§ YOUR TASK
Beginning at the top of the material, repeat each line exactly, and stop once the line with "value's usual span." has been written.

————————

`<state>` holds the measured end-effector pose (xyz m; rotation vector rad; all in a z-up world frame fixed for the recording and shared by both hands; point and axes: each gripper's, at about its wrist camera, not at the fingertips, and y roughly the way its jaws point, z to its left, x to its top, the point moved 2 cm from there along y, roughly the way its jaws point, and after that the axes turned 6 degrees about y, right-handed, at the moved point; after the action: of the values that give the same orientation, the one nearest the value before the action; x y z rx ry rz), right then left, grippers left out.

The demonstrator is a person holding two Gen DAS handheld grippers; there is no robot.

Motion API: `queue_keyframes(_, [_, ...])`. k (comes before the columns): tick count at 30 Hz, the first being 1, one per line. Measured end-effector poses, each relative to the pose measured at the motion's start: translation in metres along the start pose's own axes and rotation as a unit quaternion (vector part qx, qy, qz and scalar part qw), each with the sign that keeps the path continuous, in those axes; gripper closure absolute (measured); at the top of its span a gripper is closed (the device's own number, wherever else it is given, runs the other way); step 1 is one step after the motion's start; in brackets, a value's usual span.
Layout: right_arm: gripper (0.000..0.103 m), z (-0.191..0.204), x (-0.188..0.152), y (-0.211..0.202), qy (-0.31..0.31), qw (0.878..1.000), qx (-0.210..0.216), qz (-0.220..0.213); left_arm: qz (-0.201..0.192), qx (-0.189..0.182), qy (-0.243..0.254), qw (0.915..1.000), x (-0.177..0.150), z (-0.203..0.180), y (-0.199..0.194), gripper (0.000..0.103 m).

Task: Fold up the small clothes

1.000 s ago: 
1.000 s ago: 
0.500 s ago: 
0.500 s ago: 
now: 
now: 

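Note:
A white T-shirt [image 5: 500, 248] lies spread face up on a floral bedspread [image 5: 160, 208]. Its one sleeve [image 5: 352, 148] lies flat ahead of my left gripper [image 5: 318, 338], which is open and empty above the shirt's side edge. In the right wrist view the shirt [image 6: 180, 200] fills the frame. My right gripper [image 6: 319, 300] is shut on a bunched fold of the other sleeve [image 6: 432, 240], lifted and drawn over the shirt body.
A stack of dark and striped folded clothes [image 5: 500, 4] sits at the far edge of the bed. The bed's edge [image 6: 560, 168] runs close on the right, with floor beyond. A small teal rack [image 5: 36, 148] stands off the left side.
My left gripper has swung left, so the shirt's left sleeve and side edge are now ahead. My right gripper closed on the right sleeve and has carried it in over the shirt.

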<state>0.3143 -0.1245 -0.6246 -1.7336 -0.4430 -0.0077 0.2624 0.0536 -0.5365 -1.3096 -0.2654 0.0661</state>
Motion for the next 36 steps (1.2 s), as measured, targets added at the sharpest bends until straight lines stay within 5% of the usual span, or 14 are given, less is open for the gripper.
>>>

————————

§ ANSWER TO THIS EXERCISE
`<state>` holds the measured end-effector pose (xyz m; rotation vector rad; all in a z-up world frame fixed for the recording and shared by both hands; point and axes: each gripper's, at about its wrist camera, not at the fingertips, and y roughly the way its jaws point, z to its left, x to its top, the point moved 2 cm from there along y, roughly the way its jaws point, and after that the axes turned 6 degrees about y, right-handed, at the moved point; after the action: of the values that give the same orientation, the one nearest the value before the action; x y z rx ry rz), right then left, grippers left out.

The demonstrator is a person holding two Gen DAS handheld grippers; there is no robot.

Motion API: `queue_keyframes(_, [_, ...])`. k (comes before the columns): tick count at 30 Hz, the first being 1, one per line. Measured end-effector poses, each relative to the pose measured at the motion's start: translation in metres along the start pose's own axes and rotation as a unit quaternion (vector part qx, qy, qz and scalar part qw), each with the sign that keeps the path continuous, in those axes; gripper closure absolute (measured); at the top of its span a gripper is closed (the device's own number, wherever else it is given, runs the other way); step 1 is one step after the motion's start; in brackets, a value's usual span.

The reply to this exercise is complete.